YOUR INSTRUCTIONS: Would you please give all the lines below again, exactly as they stand?

Start of THE DATA

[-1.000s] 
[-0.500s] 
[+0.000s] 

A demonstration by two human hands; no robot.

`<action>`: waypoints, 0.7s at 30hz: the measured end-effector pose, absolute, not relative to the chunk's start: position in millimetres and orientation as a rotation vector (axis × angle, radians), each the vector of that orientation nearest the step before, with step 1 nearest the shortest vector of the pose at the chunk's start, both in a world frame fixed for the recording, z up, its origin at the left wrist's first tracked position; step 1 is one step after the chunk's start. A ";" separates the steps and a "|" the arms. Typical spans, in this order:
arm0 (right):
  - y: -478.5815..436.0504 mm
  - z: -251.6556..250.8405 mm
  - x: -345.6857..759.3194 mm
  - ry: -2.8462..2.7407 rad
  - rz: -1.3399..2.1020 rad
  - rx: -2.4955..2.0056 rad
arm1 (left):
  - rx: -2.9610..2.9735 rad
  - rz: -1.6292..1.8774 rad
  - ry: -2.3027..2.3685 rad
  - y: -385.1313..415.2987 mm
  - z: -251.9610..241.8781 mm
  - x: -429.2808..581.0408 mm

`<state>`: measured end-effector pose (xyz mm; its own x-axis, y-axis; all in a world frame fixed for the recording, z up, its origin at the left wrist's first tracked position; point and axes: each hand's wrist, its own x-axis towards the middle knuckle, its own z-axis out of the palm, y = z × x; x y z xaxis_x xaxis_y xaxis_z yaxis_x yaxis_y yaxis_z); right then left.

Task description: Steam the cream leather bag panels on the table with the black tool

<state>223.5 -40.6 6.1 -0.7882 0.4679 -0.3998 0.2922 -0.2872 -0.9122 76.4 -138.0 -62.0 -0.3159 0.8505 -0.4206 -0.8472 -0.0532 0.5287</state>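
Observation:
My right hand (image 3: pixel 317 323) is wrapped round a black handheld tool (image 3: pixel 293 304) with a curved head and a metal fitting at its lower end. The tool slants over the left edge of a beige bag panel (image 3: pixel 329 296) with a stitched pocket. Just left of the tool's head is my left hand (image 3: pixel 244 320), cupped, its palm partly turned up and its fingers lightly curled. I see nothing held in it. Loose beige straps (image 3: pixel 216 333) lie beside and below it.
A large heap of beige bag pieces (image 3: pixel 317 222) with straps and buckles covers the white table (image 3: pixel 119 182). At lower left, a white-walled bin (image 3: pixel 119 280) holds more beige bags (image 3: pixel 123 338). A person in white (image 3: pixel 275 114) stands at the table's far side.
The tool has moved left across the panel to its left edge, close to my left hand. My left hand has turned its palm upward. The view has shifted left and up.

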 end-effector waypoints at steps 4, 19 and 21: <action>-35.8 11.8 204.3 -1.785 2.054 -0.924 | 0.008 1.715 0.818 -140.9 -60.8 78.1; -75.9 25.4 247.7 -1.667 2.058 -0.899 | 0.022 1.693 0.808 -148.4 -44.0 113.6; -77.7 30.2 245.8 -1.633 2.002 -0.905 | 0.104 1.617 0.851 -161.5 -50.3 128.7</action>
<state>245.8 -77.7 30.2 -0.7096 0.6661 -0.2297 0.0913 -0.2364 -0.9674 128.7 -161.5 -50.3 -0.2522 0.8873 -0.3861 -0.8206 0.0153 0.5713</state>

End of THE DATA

COMPLETED TASK:
[-1.000s] 
[-0.500s] 
[+0.000s] 

A demonstration by two human hands; no robot.

`<action>`: waypoints, 0.7s at 30hz: the measured end-effector pose, absolute, not relative to the chunk's start: position in millimetres and orientation as a rotation vector (axis × angle, radians), each the vector of that orientation nearest the step before, with step 1 nearest the shortest vector of the pose at the chunk's start, both in a world frame fixed for the recording, z up, its origin at the left wrist's first tracked position; step 1 is one step after the chunk's start. A ";" separates the steps and a "|" the arms. Typical spans, in this order:
arm0 (right):
  - y: -478.5815..436.0504 mm
  - z: -251.6556..250.8405 mm
  - x: -345.6857..759.3194 mm
  - ry: -2.8462..2.7407 rad
  - rz: -1.3399..2.1020 rad
  - rx: -2.4955..2.0056 rad
arm1 (left):
  - rx: -2.9610..2.9735 rad
  - rz: -1.6292..1.8774 rad
  - ry: -2.3027..2.3685 rad
  - y: -385.1313..415.2987 mm
  - z: -251.9610..241.8781 mm
  - x: -429.2808..581.0408 mm

`<state>`: measured end-effector pose (xyz mm; its own x-axis, y-axis; all in a world frame fixed for the recording, z up, its origin at the left wrist's first tracked position; point and axes: each hand's wrist, its own x-axis towards the middle knuckle, its own z-axis out of the palm, y = z × x; x y z xaxis_x xaxis_y xaxis_z yaxis_x yaxis_y yaxis_z); right then left.

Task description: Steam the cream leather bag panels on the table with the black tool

<state>223.5 -40.6 6.1 -0.7882 0.4679 -0.3998 0.2922 -0.2872 -0.9122 76.4 -138.0 -62.0 -0.3159 0.8505 -0.4206 -0.8472 -0.0532 0.5287</state>
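Observation:
My right hand (image 3: pixel 317 323) is wrapped round a black handheld tool (image 3: pixel 293 304) with a curved head and a metal fitting at its lower end. The tool slants over the left edge of a beige bag panel (image 3: pixel 329 296) with a stitched pocket. Just left of the tool's head is my left hand (image 3: pixel 244 320), cupped, its palm partly turned up and its fingers lightly curled. I see nothing held in it. Loose beige straps (image 3: pixel 216 333) lie beside and below it.
A large heap of beige bag pieces (image 3: pixel 317 222) with straps and buckles covers the white table (image 3: pixel 119 182). At lower left, a white-walled bin (image 3: pixel 119 280) holds more beige bags (image 3: pixel 123 338). A person in white (image 3: pixel 275 114) stands at the table's far side.
The tool has moved left across the panel to its left edge, close to my left hand. My left hand has turned its palm upward. The view has shifted left and up.
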
 end-effector waypoints at steps 4, 19 and 21: <action>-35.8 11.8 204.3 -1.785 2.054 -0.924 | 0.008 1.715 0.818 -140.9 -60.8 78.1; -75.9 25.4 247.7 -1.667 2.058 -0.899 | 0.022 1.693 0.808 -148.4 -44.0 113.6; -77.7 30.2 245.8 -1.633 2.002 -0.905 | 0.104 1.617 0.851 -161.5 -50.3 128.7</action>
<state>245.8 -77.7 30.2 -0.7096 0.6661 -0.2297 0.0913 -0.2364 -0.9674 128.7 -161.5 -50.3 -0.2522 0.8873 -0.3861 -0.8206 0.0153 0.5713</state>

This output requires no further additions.